### ABOUT THIS TASK
Only a number is wanted: how many lines in the listing contain the word "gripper"?

• • •

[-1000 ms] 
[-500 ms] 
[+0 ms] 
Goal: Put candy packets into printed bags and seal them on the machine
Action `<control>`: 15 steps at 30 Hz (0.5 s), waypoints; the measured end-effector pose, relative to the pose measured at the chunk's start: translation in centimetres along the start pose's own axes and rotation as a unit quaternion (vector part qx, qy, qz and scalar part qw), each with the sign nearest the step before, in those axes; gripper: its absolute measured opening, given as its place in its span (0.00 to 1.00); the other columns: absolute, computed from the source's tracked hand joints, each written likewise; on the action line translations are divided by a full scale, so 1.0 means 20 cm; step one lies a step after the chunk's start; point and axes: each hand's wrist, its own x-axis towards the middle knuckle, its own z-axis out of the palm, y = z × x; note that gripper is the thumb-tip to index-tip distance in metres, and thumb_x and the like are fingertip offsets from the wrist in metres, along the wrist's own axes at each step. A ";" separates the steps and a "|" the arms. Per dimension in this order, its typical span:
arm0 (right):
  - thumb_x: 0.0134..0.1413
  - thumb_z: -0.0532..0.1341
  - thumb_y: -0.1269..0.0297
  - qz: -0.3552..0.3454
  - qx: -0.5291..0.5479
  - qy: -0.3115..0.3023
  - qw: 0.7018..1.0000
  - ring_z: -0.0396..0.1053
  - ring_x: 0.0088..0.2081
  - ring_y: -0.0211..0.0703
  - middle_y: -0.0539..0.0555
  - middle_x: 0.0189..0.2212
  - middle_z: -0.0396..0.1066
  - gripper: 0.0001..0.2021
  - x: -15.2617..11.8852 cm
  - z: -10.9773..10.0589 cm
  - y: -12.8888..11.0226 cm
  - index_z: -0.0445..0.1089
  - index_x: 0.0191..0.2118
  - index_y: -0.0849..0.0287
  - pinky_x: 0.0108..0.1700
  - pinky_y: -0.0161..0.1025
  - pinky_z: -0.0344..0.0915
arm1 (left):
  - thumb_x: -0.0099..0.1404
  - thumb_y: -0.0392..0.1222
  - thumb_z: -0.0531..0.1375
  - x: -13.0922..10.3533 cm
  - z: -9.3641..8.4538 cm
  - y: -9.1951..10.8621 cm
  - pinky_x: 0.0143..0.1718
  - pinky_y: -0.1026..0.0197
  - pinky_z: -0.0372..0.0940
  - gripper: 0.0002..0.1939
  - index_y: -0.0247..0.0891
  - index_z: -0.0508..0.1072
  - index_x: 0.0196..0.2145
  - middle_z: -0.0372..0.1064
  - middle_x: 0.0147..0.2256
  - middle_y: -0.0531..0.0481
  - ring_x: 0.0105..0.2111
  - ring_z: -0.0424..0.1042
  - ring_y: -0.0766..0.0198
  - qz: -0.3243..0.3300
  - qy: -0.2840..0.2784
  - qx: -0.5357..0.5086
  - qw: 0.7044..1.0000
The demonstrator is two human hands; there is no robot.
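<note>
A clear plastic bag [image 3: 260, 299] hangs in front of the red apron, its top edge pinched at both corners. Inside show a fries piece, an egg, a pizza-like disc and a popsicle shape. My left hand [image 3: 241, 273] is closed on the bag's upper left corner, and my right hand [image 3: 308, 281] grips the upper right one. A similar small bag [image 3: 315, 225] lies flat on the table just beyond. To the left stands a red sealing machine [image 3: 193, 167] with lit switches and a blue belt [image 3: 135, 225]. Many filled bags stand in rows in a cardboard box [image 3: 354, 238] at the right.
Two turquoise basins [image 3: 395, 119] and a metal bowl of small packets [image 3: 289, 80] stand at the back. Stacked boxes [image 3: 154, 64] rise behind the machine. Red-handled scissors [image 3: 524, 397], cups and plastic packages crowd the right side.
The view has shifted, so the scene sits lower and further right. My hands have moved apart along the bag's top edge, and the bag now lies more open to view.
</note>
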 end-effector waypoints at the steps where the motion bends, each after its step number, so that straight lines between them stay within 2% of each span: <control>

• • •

### RESPONSE BELOW
3